# [WORK INSTRUCTION]
The listing below should be printed again word for word, without any images.

# [INFORMATION SHOWN]
▶

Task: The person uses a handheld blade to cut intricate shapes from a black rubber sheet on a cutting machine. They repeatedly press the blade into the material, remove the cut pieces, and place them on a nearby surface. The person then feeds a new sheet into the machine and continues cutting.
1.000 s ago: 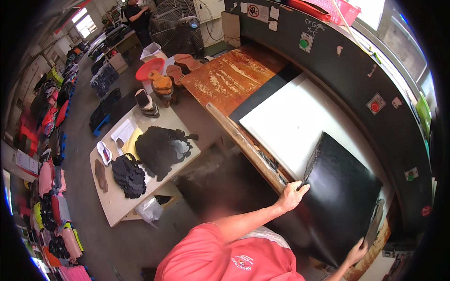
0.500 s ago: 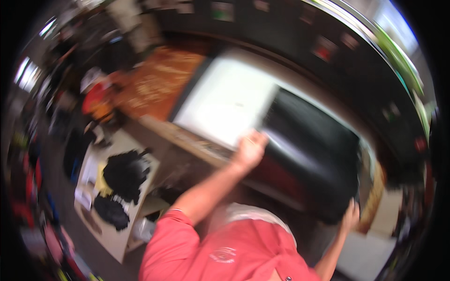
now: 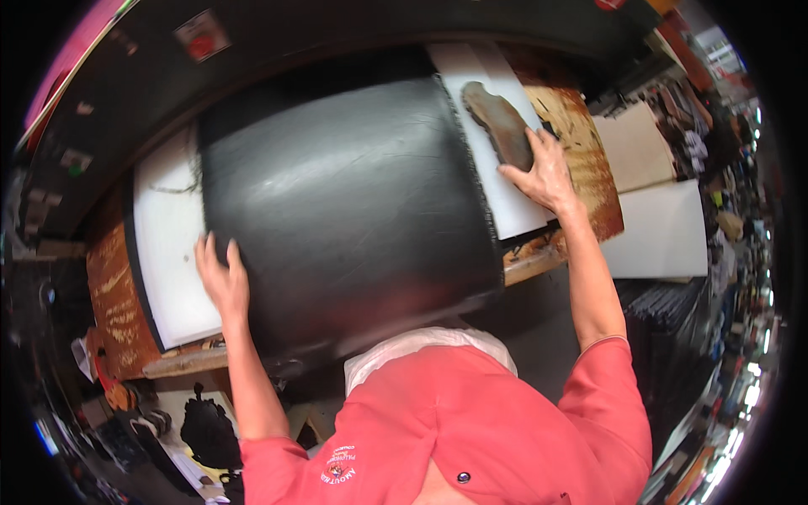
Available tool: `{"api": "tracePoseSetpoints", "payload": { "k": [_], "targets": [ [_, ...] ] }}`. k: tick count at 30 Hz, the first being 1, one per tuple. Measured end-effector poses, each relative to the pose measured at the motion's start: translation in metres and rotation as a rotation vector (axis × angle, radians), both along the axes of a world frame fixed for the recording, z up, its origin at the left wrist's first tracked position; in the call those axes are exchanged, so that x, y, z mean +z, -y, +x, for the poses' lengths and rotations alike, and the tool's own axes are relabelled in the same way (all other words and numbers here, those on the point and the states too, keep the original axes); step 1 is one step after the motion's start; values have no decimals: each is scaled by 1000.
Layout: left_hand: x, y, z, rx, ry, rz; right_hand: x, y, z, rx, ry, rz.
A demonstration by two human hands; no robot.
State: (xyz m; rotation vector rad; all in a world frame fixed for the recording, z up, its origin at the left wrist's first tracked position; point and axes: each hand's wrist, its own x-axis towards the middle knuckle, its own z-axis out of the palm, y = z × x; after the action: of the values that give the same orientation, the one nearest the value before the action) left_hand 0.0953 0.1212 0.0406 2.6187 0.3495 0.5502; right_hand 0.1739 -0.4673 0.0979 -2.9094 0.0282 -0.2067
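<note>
Workshop tabletop point(image 3: 599, 181) is sitting in front of you, worn brown wood, with a dark wall behind it carrying a few small stickers. White boards are lying on it: one white board point(image 3: 168, 252) on your left, another white board point(image 3: 505, 160) on your right. A big black sheet point(image 3: 345, 202) is lying across both, covering most of the middle and hanging over the near edge of the tabletop toward your chest.

Your left hand point(image 3: 223, 282) is lying flat, fingers spread, on the left edge of the black sheet, right where it is meeting the left white board. Open palm, pressing down, not gripping anything.

Your right hand point(image 3: 545, 172) is reaching out over the right white board, fingers extended and resting on a brown leather piece point(image 3: 503, 122). That piece is lying flat on the board just beside the frayed right edge of the black sheet. Hand is loosely open on top of it; can't tell whether the fingertips are pinching the edge.

You're wearing a red shirt point(image 3: 471, 421). Lower left, a low table with a black bag point(image 3: 209, 429) is standing on the floor, well apart from the tabletop. More pale boards point(image 3: 661, 227) are lying off to the right.
</note>
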Motion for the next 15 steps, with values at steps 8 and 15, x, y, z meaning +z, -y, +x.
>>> {"api": "tracePoseSetpoints", "payload": {
  "k": [8,15],
  "targets": [
    [33,54,-86,302,-155,164,-26,38,-1,88,-30,141],
    [22,1,-80,388,-260,-101,-15,62,-16,10,-53,522]
  ]
}}
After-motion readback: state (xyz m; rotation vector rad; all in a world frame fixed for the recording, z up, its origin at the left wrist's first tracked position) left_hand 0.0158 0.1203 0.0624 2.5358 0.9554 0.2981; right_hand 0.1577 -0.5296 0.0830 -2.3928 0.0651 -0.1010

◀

# [TASK RESULT]
Task: The person uses a handheld blade to cut intricate shapes from a black rubber sheet on a cutting machine. They repeatedly press the blade into the material, remove the cut pieces, and place them on a nearby surface. The person then feeds a new sheet into the machine and continues cutting.
1.000 s ago: 
0.500 s ago: 
now: 
Available tool: `{"api": "tracePoseSetpoints", "payload": { "k": [_], "targets": [ [_, ...] ] }}`. k: tick count at 30 Hz, the first being 1, one per tuple. Measured end-effector poses, each relative to the pose measured at the motion's start: translation in metres and rotation as a rotation vector (axis × angle, radians), both along the axes of a world frame fixed for the recording, z up, its origin at the left wrist's first tracked position; in the call those axes are exchanged, so that x, y, z mean +z, -y, +x, for the poses' lengths and rotations alike, and the tool's own axes are relabelled in the same way (all other words and numbers here, those on the point and the states too, keep the original axes); step 1 is one step after the motion's start; values have no decimals: each is scaled by 1000.
Layout: left_hand: x, y, z, rx, ry, rz; right_hand: x, y, z, rx, ry, rz.
A demonstration by two human hands; no robot.
State: (xyz m; rotation vector rad; all in a world frame fixed for the recording, z up, its origin at the left wrist's first tracked position; point and axes: each hand's wrist, its own x-axis towards the middle knuckle, its own z-axis out of the palm, y = z × x; after the action: of the values that give the same orientation, the one nearest the value before the action) left_hand 0.0953 0.1212 0.0406 2.6187 0.3495 0.5502; right_hand 0.1739 -0.4673 0.0979 -2.9094 0.0282 -0.2067
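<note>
Workshop tabletop point(image 3: 599, 181) is sitting in front of you, worn brown wood, with a dark wall behind it carrying a few small stickers. White boards are lying on it: one white board point(image 3: 168, 252) on your left, another white board point(image 3: 505, 160) on your right. A big black sheet point(image 3: 345, 202) is lying across both, covering most of the middle and hanging over the near edge of the tabletop toward your chest.

Your left hand point(image 3: 223, 282) is lying flat, fingers spread, on the left edge of the black sheet, right where it is meeting the left white board. Open palm, pressing down, not gripping anything.

Your right hand point(image 3: 545, 172) is reaching out over the right white board, fingers extended and resting on a brown leather piece point(image 3: 503, 122). That piece is lying flat on the board just beside the frayed right edge of the black sheet. Hand is loosely open on top of it; can't tell whether the fingertips are pinching the edge.

You're wearing a red shirt point(image 3: 471, 421). Lower left, a low table with a black bag point(image 3: 209, 429) is standing on the floor, well apart from the tabletop. More pale boards point(image 3: 661, 227) are lying off to the right.
</note>
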Motion for the next 15 steps, with values at steps 8 and 15, x, y, z meaning +z, -y, +x.
>>> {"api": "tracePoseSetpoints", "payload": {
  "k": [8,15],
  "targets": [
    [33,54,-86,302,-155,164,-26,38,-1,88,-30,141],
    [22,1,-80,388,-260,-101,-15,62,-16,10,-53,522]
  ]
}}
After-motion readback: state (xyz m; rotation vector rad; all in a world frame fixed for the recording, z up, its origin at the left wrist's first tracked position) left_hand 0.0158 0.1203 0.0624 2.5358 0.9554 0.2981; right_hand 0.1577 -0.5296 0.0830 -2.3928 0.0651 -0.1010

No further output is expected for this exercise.